Obtain relation between coefficient of volume expansion $(\alpha _v)$ and coefficient of linear expansion $(\alpha _l)$.
Suppose there is a cube of side of length ' $l$ '. When its temperature is increased by $\Delta \mathrm{T}$, it expands equally in all dimensions.

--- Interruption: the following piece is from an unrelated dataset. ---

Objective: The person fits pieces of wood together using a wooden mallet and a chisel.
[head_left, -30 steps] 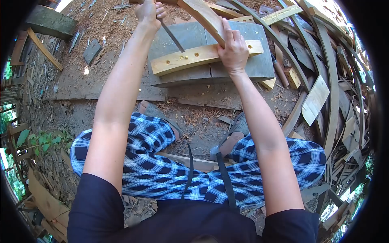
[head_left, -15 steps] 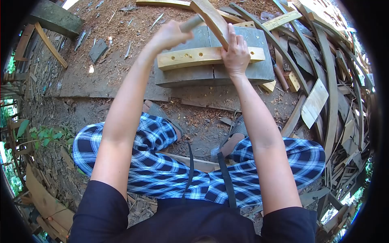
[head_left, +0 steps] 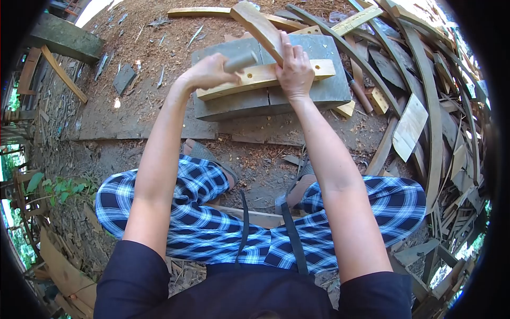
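Observation:
My left hand (head_left: 210, 72) is closed around a short grey cylindrical bar (head_left: 241, 61), held over the left half of a thick wooden beam (head_left: 257, 78) with a row of round holes. A flat, slightly curved wooden slat (head_left: 258, 27) leans up and to the left from the beam, and my right hand (head_left: 296, 73) grips its lower end. My right palm also rests against the beam. How the slat's foot meets the beam is hidden by that hand. Beneath the beam lies a grey block (head_left: 313, 103) with a seam across its middle.
A heap of curved wooden strips (head_left: 433, 106) and offcuts fills the right side. Next to the block lie a rod-like brown handle (head_left: 361, 97) and a small holed wood piece (head_left: 377, 101). A stone-like beam (head_left: 66, 38) stands at upper left. Shavings cover the ground.
My left hand has come down with the bar, closer to the beam. The view has shifted slightly, while my right hand keeps its hold on the slat.

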Demonstrator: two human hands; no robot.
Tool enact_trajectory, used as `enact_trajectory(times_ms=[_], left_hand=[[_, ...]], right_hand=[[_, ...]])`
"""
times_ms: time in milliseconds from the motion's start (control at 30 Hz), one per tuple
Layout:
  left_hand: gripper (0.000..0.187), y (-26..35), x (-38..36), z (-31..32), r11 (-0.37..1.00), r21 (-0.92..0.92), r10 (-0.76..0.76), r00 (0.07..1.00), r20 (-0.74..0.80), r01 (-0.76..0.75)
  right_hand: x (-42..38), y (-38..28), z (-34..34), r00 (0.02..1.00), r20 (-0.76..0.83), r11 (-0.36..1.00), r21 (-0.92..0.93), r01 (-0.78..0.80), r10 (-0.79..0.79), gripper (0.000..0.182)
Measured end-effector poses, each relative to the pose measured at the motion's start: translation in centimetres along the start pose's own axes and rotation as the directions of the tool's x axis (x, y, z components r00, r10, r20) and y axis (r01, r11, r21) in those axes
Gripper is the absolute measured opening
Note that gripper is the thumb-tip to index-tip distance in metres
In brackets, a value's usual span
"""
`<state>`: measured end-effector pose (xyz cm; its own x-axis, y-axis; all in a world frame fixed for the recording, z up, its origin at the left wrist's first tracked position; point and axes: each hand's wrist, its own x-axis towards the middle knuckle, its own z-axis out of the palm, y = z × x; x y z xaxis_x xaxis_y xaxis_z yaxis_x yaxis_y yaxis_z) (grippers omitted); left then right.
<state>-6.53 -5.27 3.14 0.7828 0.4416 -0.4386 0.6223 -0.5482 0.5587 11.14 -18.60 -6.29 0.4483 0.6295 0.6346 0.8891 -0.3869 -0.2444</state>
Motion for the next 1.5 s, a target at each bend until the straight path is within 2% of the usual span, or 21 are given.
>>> enact_trajectory(times_ms=[33,67,133,200,267,300,333,467,533,600,667,733,800,833,867,933,967,1000,1100,1300,1500], left_hand=[[0.040,-1.6,0.6,1.3,0.938,0.002,0.347,0.937,-0.048,-0.347],[0.040,-0.3,0.5,1.1,0.936,-0.004,0.352,0.935,-0.044,-0.352],[0.045,2.8,-0.8,0.1,0.996,-0.087,0.006,1.000,0.008,-0.005],[0.052,1.8,-0.3,-0.3,0.995,-0.076,0.052,0.994,-0.100,-0.060],[0.060,0.6,-0.2,-1.0,0.997,0.081,-0.018,1.000,-0.020,0.020],[0.071,-0.3,-0.4,-0.2,0.920,0.358,0.215,0.970,-0.115,-0.161],[0.074,-0.9,0.2,0.1,0.928,0.372,-0.015,1.000,0.020,0.006],[0.066,-1.5,0.6,2.3,0.916,0.384,-0.066,0.987,-0.145,0.118],[0.062,-2.3,1.6,2.9,0.965,0.263,0.102,0.937,-0.333,-0.012],[0.058,-2.8,3.2,2.0,0.959,0.282,0.119,0.947,-0.297,-0.032],[0.054,-3.7,6.2,0.9,0.920,0.320,0.343,0.855,-0.389,-0.224],[0.046,-0.7,5.8,-3.6,0.897,-0.237,0.222,0.843,-0.491,-0.374],[0.044,1.8,4.1,-7.6,0.796,-0.543,-0.053,0.862,-0.505,-0.268],[0.029,3.9,4.2,-7.6,0.466,-0.680,-0.142,0.711,-0.689,-0.566],[0.029,3.8,4.8,-7.3,0.476,-0.679,-0.148,0.709,-0.689,-0.560],[0.032,3.4,6.2,-6.3,0.194,-0.636,-0.329,0.561,-0.760,-0.747],[0.038,3.3,7.0,-5.8,0.224,-0.598,-0.423,0.476,-0.771,-0.770],[0.038,2.9,7.7,-5.2,0.218,-0.605,-0.419,0.486,-0.766,-0.766],[0.040,1.9,8.8,-4.2,0.262,-0.567,-0.616,0.317,-0.721,-0.781],[0.039,0.9,9.2,-3.4,0.357,-0.579,-0.639,0.260,-0.724,-0.733],[0.036,1.9,8.3,-1.8,0.455,-0.325,-0.378,0.151,-0.913,-0.829]], right_hand=[[0.1,0.2,0.0,1.000,0.000,1.000,-0.009,-0.001,0.001,0.089],[0.2,0.3,0.2,1.000,-0.015,1.000,0.019,0.011,-0.011,0.090],[-0.3,0.3,0.1,1.000,-0.017,0.998,0.056,0.019,-0.019,0.091],[0.0,0.2,-0.1,1.000,0.000,0.999,0.044,0.008,-0.008,0.092],[0.1,0.0,-0.3,1.000,0.005,0.999,0.054,0.007,-0.008,0.091],[0.1,0.0,-0.2,1.000,0.010,0.999,0.032,0.009,-0.009,0.091],[0.1,0.1,-0.1,1.000,0.014,1.000,0.009,0.010,-0.010,0.091],[0.0,0.8,-1.1,0.995,0.096,0.999,-0.050,-0.011,0.016,0.083],[-0.4,1.7,-1.7,0.996,0.066,0.998,-0.027,-0.050,0.052,0.077],[-0.6,1.9,-2.6,0.996,0.048,0.996,-0.055,-0.069,0.071,0.076],[-0.6,1.6,-2.8,0.996,0.048,0.995,-0.082,-0.064,0.068,0.077],[-0.4,1.9,-3.0,0.996,0.053,0.992,-0.107,-0.071,0.077,0.077],[0.1,1.5,-3.4,0.976,0.166,0.985,-0.119,-0.123,0.142,0.076],[0.5,1.2,-3.6,0.955,0.227,0.977,-0.137,-0.161,0.189,0.074],[0.8,0.9,-3.9,0.954,0.233,0.979,-0.125,-0.163,0.188,0.074],[1.2,0.9,-4.2,0.890,0.353,0.953,-0.201,-0.229,0.288,0.074],[1.1,1.0,-4.2,0.907,0.328,0.960,-0.184,-0.211,0.263,0.073],[1.0,1.1,-4.2,0.905,0.328,0.957,-0.194,-0.217,0.272,0.073],[0.9,1.0,-4.5,0.904,0.336,0.959,-0.192,-0.209,0.264,0.073],[1.1,0.9,-4.6,0.886,0.379,0.958,-0.200,-0.205,0.269,0.074],[1.0,1.0,-4.5,0.891,0.369,0.959,-0.201,-0.200,0.263,0.073]])
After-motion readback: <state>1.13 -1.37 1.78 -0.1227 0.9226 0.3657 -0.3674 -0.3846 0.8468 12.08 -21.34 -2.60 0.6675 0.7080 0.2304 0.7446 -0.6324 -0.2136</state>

Hence from $\mathrm{V}=l^{3}$
$\Delta \mathrm{V}=(l+\Delta l)^{3}-l^{3}$
$=l^{3}+3 l^{2} \Delta l+3 l(\Delta l)^{2}+(\Delta l)^{3}-l^{3}$
But $(\Delta l)^{2}$ and $(\Delta l)^{3}$ are much more less than $l$, hence by neglecting them
$\Delta \mathrm{V}=3 l^{2} \Delta l$
... $(1)$
But, from linear expansion.
$\Delta l=\alpha_{l} l \Delta \mathrm{T}$
$\ldots$ $(2)$
$\therefore \quad$ By using value of equation $(1)$ in equation $(2)$,
$\Delta \mathrm{V} =3 l^{2}\left(\alpha_{l} l \Delta \mathrm{T}\right)$
$=3 l^{3} \alpha_{l} \Delta \mathrm{T}$
$\Delta \mathrm{V} =3 \mathrm{~V} \alpha_{l} \Delta \mathrm{T}$
$\left(\because l^{3}\right.=\text { volume of cube })$
$\ldots$ $(3)$
By comparing equation $(3)$ with general equation of volume expansion $\Delta \mathrm{V}=\alpha_{\mathrm{V}} \mathrm{V} \Delta \mathrm{T}$.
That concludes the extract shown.